Last night the very gods showed me a vision –
I fast and prayed for their intelligence – thus:
I saw Jove’s bird, the Roman eagle, winged
From the spongy south to this part of the west,
There vanished in the sunbeams; which portends,
Unless my sins abuse my divination,
Success to th’ Roman host.

William Shakespeare, from The Tragedy of Cymbeline, King of Britain:

I think one of a poet’s main skills is to be primed and sensitive to reading the signs that come to them.

A Flower in the Burn Scar
by Rick Anderson

I see you peeking timidly
from between the skeletal bars
of your bleached, bony fortress,
vibrant colors a sign of defiance
in this scorched grayscape.
I hear your silent exclamation
of resurgence and rebirth.

Your seed burrowed deep
as the buck sheltered you
from the raging furnace above.
He must have been fearless,
offering himself as sanctuary
to your unborn, fragile beauty
in the face of nature’s fury.

He nourishes you still, I think.
His essence feeds your tiny roots
as his spirit rises in your petals
and radiates from your golden eye.
His iron will lives within you,
reflected in your bright bloom
reaching up toward the sun.

I wonder what you see
from your apocalyptic high ground,
up among the blackened stumps,
baked cinders, and ash.
The charred hillside gives nothing
but perhaps you look toward
what will follow as you grow.

This barren charnel floor
will be healed someday.
The Mother will make it so.
She bestows her healing powers
as part of a grand design
that always lives on.
You are the hope she sends.

I was walking on a nature path a couple of days ago when the seed of today’s prompt presented itself. A little farther along the path, I saw a small feather resting on a flower blossom of a tall plant. The feather was definitely out of place, which I interpreted as a manifestation of the concept.  Or maybe it’s just that a bird lost a feather while she flew overhead and it landed on the flower. How we interpret what we experience is unique to our perceptions.
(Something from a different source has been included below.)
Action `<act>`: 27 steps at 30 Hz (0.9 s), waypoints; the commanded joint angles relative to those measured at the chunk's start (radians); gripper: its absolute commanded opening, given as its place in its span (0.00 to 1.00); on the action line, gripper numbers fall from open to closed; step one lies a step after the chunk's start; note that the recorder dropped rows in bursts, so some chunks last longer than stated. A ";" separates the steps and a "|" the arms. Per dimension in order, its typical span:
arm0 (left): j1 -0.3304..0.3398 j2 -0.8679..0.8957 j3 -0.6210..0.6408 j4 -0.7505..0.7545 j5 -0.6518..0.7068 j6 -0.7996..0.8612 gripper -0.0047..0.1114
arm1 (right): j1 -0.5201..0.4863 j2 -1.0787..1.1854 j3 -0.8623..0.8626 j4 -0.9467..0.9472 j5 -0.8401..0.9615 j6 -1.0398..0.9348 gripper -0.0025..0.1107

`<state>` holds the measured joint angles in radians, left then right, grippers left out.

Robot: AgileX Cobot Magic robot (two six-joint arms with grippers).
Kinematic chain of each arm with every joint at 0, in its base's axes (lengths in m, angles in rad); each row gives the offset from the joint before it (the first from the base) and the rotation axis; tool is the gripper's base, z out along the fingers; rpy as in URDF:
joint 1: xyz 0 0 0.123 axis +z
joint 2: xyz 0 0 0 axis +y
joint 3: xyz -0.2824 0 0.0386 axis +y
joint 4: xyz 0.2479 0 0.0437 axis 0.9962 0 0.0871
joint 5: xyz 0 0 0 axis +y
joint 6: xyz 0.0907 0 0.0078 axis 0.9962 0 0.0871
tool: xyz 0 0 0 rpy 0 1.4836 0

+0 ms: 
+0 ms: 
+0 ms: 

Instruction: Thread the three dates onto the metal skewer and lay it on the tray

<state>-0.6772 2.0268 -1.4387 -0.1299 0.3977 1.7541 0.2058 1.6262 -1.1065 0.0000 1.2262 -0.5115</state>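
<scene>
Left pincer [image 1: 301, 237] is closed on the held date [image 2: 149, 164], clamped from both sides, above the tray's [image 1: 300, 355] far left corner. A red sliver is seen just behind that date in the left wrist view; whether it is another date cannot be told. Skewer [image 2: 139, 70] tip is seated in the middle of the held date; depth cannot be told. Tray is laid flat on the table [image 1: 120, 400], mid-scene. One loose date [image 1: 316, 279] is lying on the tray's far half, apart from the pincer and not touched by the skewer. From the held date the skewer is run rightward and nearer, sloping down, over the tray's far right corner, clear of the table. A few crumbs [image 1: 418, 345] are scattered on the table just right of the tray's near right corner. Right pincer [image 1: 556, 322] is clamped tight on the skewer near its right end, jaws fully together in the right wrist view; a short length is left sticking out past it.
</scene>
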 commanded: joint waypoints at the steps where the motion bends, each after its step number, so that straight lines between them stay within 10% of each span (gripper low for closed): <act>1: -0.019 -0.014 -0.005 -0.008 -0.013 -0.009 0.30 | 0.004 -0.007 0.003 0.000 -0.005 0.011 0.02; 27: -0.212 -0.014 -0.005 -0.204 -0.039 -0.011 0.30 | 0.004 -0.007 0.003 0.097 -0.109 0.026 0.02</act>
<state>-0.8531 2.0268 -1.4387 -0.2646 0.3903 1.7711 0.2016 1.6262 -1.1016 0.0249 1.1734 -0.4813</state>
Blind_men_and_elephant2-732x536

“The Blind Men and the Elephant” is a poem by John Godfrey Saxe which is based on an Indian Fable (कहानी) about 6 blind men and the elephant. (Follow the link to read the poem.)  Illustrator is unknown but source is from here.
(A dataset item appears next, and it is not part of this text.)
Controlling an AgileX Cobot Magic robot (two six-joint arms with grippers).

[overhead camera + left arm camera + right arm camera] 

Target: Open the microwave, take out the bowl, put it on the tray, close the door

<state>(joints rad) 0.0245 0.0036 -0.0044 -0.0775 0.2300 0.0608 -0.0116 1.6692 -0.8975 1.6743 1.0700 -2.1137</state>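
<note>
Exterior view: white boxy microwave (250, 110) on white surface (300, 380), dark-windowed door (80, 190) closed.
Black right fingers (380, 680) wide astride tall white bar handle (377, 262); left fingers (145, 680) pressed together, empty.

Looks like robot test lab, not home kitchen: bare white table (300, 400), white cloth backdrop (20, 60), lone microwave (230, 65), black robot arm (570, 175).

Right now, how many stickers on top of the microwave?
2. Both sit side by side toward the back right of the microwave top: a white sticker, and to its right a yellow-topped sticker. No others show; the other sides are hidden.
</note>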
Whether we encounter, recognize, and how we interpret signs that may or may not be clear, there is also a way that our hearts and spirits may make manifest new signs leading to fresh realities. Reading Joy Harjo’s poem, “Once the World was Perfect,” makes a believer out of me.

Once the world was perfect, and we were happy in that world.
Then we took it for granted.
Discontent began a small rumble in the earthly mind.
Then Doubt pushed through with its spiked head.
And once Doubt ruptured the web,
All manner of demon thoughts
Jumped through—
We destroyed the world we had been given
For inspiration, for life—
Each stone of jealousy, each stone
Of fear, greed, envy, and hatred, put out the light.
No one was without a stone in his or her hand.
There we were,
Right back where we had started.
We were bumping into each other
In the dark.
And now we had no place to live, since we didn’t know
How to live with each other.
Then one of the stumbling ones took pity on another
And shared a blanket.
A spark of kindness made a light.
The light made an opening in the darkness.
Everyone worked together to make a ladder.
A Wind Clan person climbed out first into the next world,
And then the other clans, the children of those clans, their children,
And their children, all the way through time—
To now, into this morning light to you.

What she imagines literally bends time. And who is to say it has not come to pass an infinite number of times? (Thank you to Trish, who first brought the concept to me in a way I could take it in.)

Now, Dear Poets, we have come to the parameters of the prompt. Your challenge, if you choose to accept it, is to choose one of these options:
a) recall an experience you’ve had where you’ve asked for a sign, or came upon a sign unasked-for, and interpreted it and write a poem about the experience, preferably in first person.

b) do some research and find a myth, legend, or story about asking for or interpreting signs and write a poem about what you find.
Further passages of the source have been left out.